Belarus:Flucht nach Litauen

Lukaschenkos Gegnerin Swetlana Tichanowskaja verlässt Belarus. In einem Video wendet sie sich an ihre Unterstützer.

Von Silke Bigalke, Moskau

Die Präsidentschaftskandidatin der belarussischen Opposition hat das Land verlassen. Swetlana Tichanowskaja ist in der Nacht zum Dienstag nach Litauen ausgereist. Sie habe diese schwierige Entscheidung selbst getroffen, sagte sie in einer Videobotschaft. "Viele werden mich verstehen, mich verurteilen oder hassen. Aber Gott bewahre, dass die je vor so einer Wahl stehen müssen, wie ich es musste", sagte sie. Vermutlich ist sie ihren beiden minderjährigen Kindern zuliebe ausgereist. Diese hatte sie bereits vor der Wahl zur Sicherheit nach Litauen geschickt.

Die EU teilte am Abend mit, wegen der international kritisierten Wahl ihre Beziehungen zu Belarus zu überprüfen, auch Sanktionen gegen Behördenmitarbeiter wurden ins Spiel gebracht. Das Außenministerium in Minsk wies die Kritik aus dem Ausland zurück. Die schnellen Erklärungen zahlreicher europäischer Politiker seien inakzeptabel. Es werde nicht einmal versucht, die Lage objektiv zu verstehen.

Noch am Montagvormittag hatte Swetlana Tichanowskaja während einer Pressekonferenz erklärt, sie wolle in Belarus bleiben und weiterkämpfen. Die 37-Jährige geht davon aus, dass sie die Wahl am Sonntag gewonnen hat. Gegen das offizielle Ergebnis wollte sie am Montagnachmittag Beschwerde bei der Zentralen Wahlkommission einlegen. Deren Zahlen zufolge hatte Amtsinhaber Lukaschenko mehr als 80 Prozent der Stimmen geholt.

Nach ihrem Termin bei der Wahlkommission war Tichanowskaja für mehrere Stunden nicht erreichbar, berichtete ihr Stab.
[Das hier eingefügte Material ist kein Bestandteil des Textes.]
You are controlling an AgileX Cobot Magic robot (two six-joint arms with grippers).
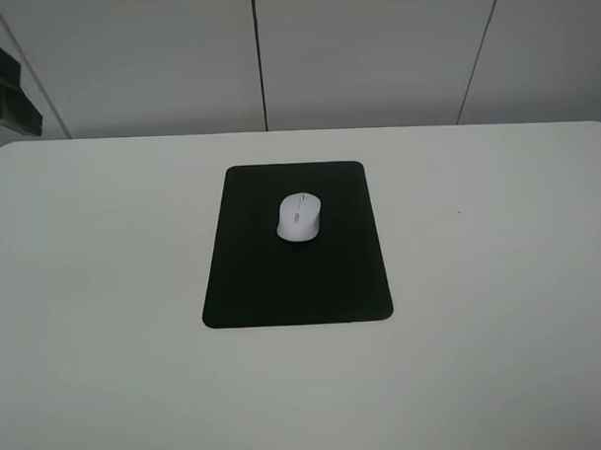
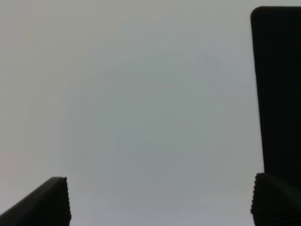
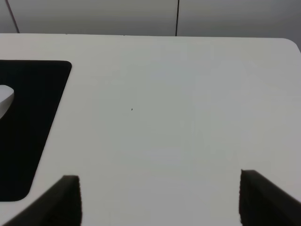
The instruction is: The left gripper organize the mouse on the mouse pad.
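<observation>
The white mouse (image 1: 299, 217) sat on the black mouse pad (image 1: 273, 285), in its far half and near the middle across, well inside every edge. The pad lay flat at the centre of the white worktop (image 1: 502, 327). My left hand (image 2: 160, 202) hung over bare worktop with its fingers (image 2: 51, 202) spread wide, gripping nothing, one edge of the pad showing beside it. My right hand (image 3: 160, 200) was likewise spread and empty above the worktop on the other side, with the pad's corner and a sliver of the mouse at the border of its camera.
</observation>
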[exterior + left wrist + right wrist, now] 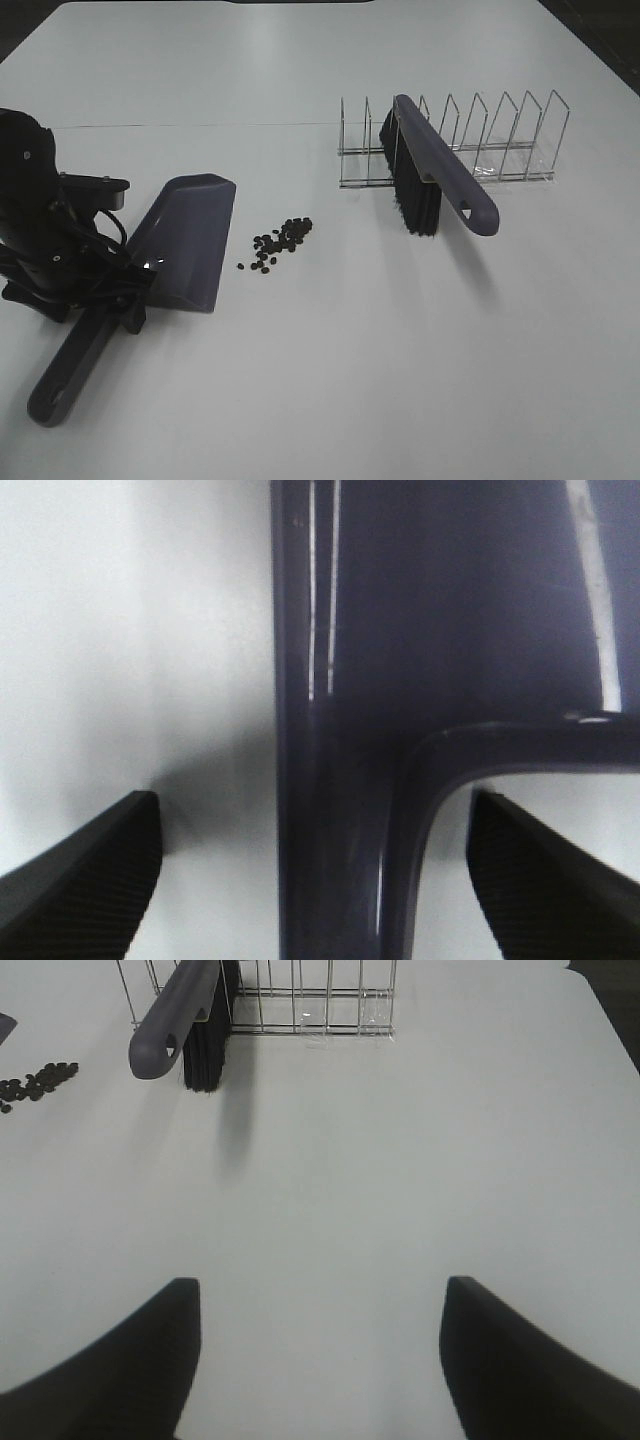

Sie sei in Litauen und in Sicherheit, teilte schließlich am frühen Dienstagmorgen der litauische Außenminister Linas Linkevičius mit. Tichanowskajas Vertraute Olga Kowalkowa berichtete der Nachrichtenseite tut.by jedoch, die Oppositionskandidatin sei nicht freiwillig gegangen. Ihr Ehemann Sergej Tichanowski, ein oppositioneller Blogger, sitzt bereits seit Mai im Gefängnis. Weil er nicht zur Wahl zugelassen worden war, sprang seine Frau für ihn ein, um faire Wahlen durchzusetzen. Kurz nach der Botschaft an ihre Anhänger tauchte ein zweites Video von ihr auf. Den förmlich gehaltenen Text liest sie darin mit gedämpfter Stimme ab: ein Aufruf an die Belarussen, sich an die Gesetze zu halten, sich der Polizei nicht zu widersetzen. In der Nacht zu Dienstag war es in Minsk und anderen Städten wieder zu heftigen Protesten gegen Machthaber Lukaschenko gekommen. Die Polizei setzte erneut Gummigeschosse, Blendgranaten und Tränengas ein. Die Protestierenden errichteten Barrikaden. Hunderte sollen verletzt worden sein, ein Demonstrant kam ums Leben. Er habe einen Sprengsatz werfen wollen, der noch in seiner Hand explodiert sei, sagte ein Sprecher des Innenministeriums. Laut Ministerium sind erneut 2000 Menschen festgenommen worden. Bereits in der Nacht zuvor hatte es nach offiziellen Angaben etwa 100 Verletzte und 3000 Festnahmen gegeben. Am Dienstagabend kam es erneut zu Protesten und Festnahmen. Beschäftigte in Staatsbetrieben legten ihre Arbeit nieder.